Anti-Oedipus: pg. 26-29. Gilles and Felix

  • "If desire produces, its product is real. ... Desire is the set of passive synthesis that engineer partial objects, flows, and bodies, and that function as units of production. ...Desire does not lack anything; … . It is, rather, ... desire that lacks a fixed subject; there is no fixed subject unless there is repression. ...Desire is a machine, and the object of desire is another machine connected to it. Hence the product is something removed or deducted from the process of producing: between the act of producing and the product, something becomes detached, thus giving the ... subject a residuum. ... what exists in fact is not lack, but passion, as a "natural and sensuous object." Desire is not bolstered by needs, ... needs are derived from desire: they are counterproducts within the real that desire produces. Lack is a countereffect of desire; it is deposited, distributed, vacuolized within a real that is natural and social. ...that what is missing is not things a subject feels the lack of somewhere deep down inside himself, but rather the objectivity of man, the objective being of man, for whom to desire is to produce, to produce within the realm of the real. ... Desire does not express a molar lack within the subject; rather, the molar organization deprives desire of its objective being. ... Lack is created, planned, and organized in and through social production. It is counterproduced as a result of the pressure of antiproduction;the latter falls back on the forces of production and appropriates them. ...The deliberate creation of lack as a function of market economy is the art of a dominant class. This involves deliberately organizing wants and needs amid an abundance of production; making all of desire teeter and fall victim to the great fear of not having one's needs satisfied; and making the object dependent upon a real production that is supposedly exterior to desire ... while at the same time the production of desire is categorized as fantasy and nothing but fantasy. ... We maintain that the social field is immediately invested by desire, that it is the historically determined product of desire, and that libido has no need of any mediation or sublimation, any psychic operation, any transformation, in order to invade and invest the productive forces and the relations of production. There is only desire and the social, and nothing else."
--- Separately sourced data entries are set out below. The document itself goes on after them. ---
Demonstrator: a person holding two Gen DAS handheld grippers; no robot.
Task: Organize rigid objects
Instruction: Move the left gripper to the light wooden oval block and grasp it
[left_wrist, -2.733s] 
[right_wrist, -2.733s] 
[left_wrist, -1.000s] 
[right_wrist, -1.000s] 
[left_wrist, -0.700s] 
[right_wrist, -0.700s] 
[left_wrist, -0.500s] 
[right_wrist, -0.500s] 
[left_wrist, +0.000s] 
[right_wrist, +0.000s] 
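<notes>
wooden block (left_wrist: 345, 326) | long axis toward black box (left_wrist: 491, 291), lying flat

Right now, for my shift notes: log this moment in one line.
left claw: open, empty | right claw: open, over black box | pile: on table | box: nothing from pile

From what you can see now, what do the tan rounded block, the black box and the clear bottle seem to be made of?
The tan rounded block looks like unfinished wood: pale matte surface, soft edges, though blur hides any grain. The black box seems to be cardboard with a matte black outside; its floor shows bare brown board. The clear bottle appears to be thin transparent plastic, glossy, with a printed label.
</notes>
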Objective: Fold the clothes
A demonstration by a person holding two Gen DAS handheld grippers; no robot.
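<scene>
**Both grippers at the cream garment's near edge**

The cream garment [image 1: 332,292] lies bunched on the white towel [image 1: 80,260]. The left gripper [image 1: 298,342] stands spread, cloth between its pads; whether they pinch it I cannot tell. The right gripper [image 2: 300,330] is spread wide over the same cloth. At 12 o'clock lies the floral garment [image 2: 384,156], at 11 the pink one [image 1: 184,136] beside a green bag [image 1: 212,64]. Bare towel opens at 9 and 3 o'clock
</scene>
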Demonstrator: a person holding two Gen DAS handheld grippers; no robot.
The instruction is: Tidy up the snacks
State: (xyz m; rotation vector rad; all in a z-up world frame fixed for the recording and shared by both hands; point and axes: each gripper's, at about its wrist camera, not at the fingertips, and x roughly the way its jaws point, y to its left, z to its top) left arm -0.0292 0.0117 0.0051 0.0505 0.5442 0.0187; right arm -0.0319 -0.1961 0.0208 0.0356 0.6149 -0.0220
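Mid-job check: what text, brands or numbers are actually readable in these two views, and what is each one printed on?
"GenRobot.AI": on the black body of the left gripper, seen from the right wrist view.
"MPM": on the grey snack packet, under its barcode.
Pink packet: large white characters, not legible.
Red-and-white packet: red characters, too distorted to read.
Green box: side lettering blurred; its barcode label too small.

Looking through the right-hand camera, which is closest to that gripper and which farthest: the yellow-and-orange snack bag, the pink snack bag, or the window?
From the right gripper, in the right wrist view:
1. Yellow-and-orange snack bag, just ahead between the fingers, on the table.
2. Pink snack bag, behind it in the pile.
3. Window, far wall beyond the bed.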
Thus the affirmative’s lack-based framework is a problematic because its based on a flawed conception of desire. The AFF vaccoulizes people into only being valuable because they have objects or want things. This negates value in life because people are no longer intrinsically valuable but rather instruments to the socius. And this outweighs because it won’t matter if animals are the same as humans if humans have no value to their rights in the first place. Additionally the AFF becomes a perpetual cycle because by continuing the very root of the problems the AFF does nothing to “solve” but rather increases the very problems we have.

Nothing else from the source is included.